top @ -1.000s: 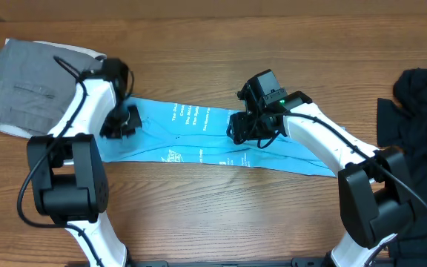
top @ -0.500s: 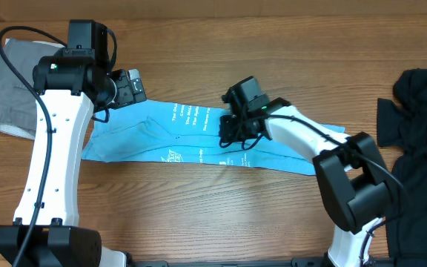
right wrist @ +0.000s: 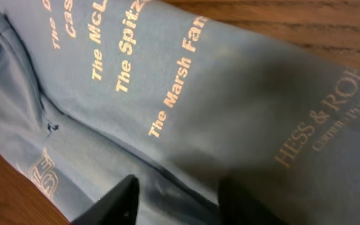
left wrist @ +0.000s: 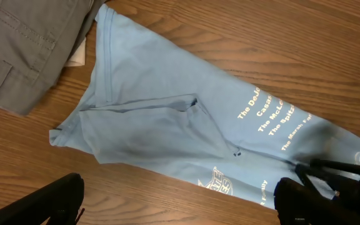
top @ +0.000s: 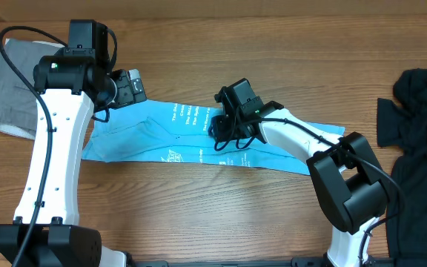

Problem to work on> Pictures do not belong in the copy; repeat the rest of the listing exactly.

Output for this task>
top @ -1.000s: 
top @ -0.500s: 
right wrist @ +0.000s: 
left wrist @ +0.000s: 
top @ +0.000s: 

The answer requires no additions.